What the task requires ▸ Starting from the line with "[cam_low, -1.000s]", transcribe each line to the end of the records below. Copy them exactly and write nothing else.

= = = = =

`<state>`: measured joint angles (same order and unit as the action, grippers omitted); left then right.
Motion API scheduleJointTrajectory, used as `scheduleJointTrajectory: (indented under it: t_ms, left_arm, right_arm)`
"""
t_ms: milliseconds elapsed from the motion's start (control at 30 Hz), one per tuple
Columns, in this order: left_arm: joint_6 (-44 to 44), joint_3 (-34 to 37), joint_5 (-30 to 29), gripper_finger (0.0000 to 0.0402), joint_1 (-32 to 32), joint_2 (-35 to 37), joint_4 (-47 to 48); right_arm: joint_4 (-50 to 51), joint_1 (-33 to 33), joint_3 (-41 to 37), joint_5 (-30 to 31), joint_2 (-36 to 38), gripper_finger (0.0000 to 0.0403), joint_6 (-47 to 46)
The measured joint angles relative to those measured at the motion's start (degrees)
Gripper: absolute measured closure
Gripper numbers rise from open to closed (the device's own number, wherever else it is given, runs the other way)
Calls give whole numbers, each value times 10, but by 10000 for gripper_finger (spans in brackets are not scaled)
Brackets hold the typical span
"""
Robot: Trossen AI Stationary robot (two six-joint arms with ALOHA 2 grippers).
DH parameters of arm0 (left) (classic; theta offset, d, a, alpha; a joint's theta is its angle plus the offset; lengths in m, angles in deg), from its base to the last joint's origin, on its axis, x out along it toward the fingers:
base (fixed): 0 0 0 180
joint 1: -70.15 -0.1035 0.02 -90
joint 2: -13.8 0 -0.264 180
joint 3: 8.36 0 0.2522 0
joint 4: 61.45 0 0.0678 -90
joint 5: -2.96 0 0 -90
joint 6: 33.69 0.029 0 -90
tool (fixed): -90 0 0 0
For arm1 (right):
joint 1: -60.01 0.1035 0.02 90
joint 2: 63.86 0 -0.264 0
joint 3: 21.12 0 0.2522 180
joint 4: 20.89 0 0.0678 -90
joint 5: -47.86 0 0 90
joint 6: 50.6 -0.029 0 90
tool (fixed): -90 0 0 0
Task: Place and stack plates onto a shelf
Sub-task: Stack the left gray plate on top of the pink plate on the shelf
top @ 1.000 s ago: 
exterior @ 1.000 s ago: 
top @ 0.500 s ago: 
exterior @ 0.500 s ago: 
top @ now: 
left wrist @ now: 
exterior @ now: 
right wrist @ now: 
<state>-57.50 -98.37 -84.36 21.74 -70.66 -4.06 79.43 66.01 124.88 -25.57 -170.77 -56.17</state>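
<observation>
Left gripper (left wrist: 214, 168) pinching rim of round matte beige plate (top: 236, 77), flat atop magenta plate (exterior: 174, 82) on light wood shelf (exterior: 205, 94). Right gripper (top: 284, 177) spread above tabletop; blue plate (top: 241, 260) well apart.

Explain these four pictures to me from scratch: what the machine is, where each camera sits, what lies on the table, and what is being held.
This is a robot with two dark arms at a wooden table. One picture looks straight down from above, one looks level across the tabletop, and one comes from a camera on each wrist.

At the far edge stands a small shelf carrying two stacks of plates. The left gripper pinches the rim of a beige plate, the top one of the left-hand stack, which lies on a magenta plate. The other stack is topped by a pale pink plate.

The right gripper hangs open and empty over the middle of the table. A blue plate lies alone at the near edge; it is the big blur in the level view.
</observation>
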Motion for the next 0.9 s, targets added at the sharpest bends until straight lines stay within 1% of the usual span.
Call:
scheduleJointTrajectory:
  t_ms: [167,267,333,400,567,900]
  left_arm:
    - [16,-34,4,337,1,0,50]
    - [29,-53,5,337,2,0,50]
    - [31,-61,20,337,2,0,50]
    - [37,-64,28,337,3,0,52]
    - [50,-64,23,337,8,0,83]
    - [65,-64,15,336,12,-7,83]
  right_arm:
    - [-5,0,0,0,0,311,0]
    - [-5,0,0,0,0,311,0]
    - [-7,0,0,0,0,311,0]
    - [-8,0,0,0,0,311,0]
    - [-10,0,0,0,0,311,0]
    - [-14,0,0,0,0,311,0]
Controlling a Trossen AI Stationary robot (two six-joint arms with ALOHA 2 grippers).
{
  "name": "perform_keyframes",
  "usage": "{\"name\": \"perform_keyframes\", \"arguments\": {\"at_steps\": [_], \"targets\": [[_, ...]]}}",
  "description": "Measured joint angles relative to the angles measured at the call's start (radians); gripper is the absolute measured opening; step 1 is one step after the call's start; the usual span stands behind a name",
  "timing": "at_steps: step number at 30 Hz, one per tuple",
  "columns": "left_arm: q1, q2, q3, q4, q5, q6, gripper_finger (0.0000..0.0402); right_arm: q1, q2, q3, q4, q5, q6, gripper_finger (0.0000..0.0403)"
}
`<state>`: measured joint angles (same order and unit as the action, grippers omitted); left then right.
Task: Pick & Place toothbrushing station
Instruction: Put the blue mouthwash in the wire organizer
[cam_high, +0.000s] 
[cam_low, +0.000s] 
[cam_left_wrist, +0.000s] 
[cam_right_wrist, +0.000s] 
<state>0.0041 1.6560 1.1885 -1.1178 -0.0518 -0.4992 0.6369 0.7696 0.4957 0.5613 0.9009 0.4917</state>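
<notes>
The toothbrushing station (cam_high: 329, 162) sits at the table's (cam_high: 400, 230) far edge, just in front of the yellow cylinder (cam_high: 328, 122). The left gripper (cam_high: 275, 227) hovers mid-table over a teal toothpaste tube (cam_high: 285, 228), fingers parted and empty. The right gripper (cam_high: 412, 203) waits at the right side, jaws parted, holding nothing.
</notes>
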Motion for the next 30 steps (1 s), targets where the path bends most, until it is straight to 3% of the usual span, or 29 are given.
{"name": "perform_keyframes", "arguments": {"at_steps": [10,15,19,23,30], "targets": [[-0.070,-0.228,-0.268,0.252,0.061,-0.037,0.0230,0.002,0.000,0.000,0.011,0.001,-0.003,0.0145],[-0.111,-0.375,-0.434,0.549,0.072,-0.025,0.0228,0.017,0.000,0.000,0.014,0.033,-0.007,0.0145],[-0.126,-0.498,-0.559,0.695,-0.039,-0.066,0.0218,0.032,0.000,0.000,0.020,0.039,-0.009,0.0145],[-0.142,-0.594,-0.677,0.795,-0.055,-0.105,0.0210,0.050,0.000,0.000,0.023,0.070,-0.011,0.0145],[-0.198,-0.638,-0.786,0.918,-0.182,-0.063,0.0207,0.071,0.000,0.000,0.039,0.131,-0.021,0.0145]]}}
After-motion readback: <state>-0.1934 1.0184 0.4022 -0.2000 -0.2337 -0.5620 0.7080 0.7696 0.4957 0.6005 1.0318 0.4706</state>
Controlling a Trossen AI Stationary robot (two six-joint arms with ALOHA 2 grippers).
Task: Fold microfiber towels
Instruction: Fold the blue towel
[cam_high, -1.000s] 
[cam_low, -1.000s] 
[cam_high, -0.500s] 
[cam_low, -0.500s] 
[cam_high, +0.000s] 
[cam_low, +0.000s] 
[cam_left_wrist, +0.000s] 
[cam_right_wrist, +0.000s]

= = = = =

Your solution ▸
[cam_low, -1.000s] 
[cam_high, -0.500s] 
[cam_low, -0.500s] 
[cam_high, +0.000s] 
[cam_low, +0.000s] 
[cam_left_wrist, +0.000s] 
[cam_right_wrist, +0.000s]

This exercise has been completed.